→ WHAT IS BEING ASKED
Every line from the top of the material through the line holding "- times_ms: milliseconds" should be copied exactly, and only those lines.

· · · · ·

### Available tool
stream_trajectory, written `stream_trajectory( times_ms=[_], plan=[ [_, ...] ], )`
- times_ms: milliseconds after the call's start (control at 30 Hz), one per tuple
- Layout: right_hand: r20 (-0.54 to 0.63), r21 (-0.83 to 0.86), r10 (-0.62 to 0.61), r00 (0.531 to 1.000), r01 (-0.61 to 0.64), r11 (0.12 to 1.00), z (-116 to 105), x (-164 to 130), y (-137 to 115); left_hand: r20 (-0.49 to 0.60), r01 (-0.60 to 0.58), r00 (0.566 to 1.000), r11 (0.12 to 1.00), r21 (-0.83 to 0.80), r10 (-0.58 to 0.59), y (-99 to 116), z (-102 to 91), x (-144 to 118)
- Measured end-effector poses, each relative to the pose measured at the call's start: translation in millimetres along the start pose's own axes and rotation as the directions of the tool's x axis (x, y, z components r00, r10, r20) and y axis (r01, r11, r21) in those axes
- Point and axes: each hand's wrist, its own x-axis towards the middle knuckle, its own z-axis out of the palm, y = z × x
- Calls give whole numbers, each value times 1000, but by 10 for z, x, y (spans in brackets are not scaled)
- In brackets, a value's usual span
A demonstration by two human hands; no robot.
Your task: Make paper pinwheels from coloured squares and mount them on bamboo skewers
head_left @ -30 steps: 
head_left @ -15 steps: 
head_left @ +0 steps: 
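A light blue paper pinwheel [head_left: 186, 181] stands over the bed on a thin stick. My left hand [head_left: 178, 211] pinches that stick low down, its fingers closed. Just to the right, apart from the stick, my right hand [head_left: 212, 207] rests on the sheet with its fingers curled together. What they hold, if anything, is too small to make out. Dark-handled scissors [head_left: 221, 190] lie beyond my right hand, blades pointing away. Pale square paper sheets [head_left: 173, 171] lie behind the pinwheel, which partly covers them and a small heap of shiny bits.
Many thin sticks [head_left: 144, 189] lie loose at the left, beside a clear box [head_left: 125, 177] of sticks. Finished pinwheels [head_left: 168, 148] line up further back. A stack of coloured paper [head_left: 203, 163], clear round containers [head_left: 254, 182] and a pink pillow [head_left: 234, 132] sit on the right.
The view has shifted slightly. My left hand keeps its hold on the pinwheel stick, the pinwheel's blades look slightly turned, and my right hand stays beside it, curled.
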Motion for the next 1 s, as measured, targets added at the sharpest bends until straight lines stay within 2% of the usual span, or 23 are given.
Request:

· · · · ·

→ THE ANSWER
### Available tool
stream_trajectory, written `stream_trajectory( times_ms=[_], plan=[ [_, ...] ], )`
- times_ms: milliseconds after the call's start (control at 30 Hz), one per tuple

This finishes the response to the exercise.